▸ **WHAT THIS TASK INVOLVES**: Give back exactly the lines of the material below that start at the line containing "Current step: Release" and end at the line containing "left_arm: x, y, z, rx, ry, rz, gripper", and no others.

-------- PROVIDED DATA

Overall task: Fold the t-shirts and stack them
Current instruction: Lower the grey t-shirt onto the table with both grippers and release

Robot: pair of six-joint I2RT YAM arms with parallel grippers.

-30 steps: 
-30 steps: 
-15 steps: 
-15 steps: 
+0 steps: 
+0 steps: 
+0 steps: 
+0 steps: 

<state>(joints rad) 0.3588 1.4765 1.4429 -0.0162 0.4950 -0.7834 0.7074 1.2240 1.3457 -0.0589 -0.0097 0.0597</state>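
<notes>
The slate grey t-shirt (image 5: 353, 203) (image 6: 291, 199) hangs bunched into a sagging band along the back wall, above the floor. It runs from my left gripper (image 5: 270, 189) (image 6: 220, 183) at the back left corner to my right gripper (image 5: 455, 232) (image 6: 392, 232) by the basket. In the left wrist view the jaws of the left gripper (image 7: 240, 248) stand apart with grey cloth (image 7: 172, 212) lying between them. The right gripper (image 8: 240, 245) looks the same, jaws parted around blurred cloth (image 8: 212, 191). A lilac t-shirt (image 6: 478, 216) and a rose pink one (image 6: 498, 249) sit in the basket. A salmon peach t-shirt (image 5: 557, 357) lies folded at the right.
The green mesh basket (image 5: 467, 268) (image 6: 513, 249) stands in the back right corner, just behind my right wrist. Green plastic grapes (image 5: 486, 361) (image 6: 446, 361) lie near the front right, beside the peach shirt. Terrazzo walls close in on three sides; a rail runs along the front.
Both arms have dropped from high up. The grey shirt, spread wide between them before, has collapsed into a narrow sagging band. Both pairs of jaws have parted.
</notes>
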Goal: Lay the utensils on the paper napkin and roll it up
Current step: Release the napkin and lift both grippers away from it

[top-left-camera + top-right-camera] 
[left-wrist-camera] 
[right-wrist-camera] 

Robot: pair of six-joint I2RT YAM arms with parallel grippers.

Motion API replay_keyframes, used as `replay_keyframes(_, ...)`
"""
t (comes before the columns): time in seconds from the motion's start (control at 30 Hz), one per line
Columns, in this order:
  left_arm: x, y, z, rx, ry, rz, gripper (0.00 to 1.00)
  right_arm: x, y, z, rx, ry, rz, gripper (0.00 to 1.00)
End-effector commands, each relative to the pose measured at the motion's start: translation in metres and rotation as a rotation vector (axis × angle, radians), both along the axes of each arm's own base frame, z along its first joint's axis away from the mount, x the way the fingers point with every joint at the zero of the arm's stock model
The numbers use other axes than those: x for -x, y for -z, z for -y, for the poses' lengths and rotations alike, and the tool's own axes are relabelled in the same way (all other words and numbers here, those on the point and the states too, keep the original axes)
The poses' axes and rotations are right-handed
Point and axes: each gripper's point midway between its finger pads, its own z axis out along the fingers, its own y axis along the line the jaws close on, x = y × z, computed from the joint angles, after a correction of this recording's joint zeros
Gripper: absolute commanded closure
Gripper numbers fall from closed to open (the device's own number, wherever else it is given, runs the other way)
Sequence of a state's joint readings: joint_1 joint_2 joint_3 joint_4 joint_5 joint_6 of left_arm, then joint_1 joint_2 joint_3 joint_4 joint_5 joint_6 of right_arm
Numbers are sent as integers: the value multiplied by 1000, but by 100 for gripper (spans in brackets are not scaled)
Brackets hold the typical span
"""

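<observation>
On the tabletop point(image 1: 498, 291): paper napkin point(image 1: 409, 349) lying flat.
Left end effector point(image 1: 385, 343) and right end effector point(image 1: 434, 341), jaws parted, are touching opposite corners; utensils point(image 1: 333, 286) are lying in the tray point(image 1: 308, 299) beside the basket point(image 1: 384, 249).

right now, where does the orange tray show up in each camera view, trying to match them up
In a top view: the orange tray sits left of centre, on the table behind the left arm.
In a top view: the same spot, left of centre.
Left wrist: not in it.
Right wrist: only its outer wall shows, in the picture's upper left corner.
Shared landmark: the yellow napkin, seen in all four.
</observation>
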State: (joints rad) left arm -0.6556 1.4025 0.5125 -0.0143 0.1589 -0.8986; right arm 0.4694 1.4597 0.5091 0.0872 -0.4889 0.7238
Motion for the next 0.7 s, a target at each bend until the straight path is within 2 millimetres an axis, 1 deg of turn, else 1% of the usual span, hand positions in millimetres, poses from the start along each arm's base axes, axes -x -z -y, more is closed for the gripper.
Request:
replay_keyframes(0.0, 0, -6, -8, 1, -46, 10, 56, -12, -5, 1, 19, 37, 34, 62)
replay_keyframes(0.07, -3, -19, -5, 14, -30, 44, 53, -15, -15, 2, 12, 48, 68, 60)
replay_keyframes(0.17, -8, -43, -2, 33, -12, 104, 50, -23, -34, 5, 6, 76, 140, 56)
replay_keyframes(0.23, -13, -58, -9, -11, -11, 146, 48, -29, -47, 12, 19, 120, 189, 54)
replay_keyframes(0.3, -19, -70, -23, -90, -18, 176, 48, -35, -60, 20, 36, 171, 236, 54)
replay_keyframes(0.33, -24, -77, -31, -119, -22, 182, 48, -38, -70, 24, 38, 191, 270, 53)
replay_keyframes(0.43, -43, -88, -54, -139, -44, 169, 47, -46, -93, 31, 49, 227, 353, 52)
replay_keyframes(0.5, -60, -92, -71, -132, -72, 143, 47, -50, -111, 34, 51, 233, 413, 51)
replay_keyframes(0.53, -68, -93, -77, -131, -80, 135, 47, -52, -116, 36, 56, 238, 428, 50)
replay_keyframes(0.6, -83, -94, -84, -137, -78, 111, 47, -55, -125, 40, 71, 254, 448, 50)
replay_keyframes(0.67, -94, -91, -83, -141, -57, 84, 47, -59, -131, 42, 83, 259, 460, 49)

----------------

▸ **SOLUTION BELOW**:
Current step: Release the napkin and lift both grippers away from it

[top-left-camera + top-right-camera] 
[left-wrist-camera] 
[right-wrist-camera] 

Robot: pair of six-joint I2RT YAM arms with parallel grippers.

Motion API replay_keyframes, used as `replay_keyframes(_, ...)`
"""
t (comes before the columns): time in seconds from the motion's start (control at 30 Hz), one per line
Columns, in this order:
  left_arm: x, y, z, rx, ry, rz, gripper (0.00 to 1.00)

This finishes the output.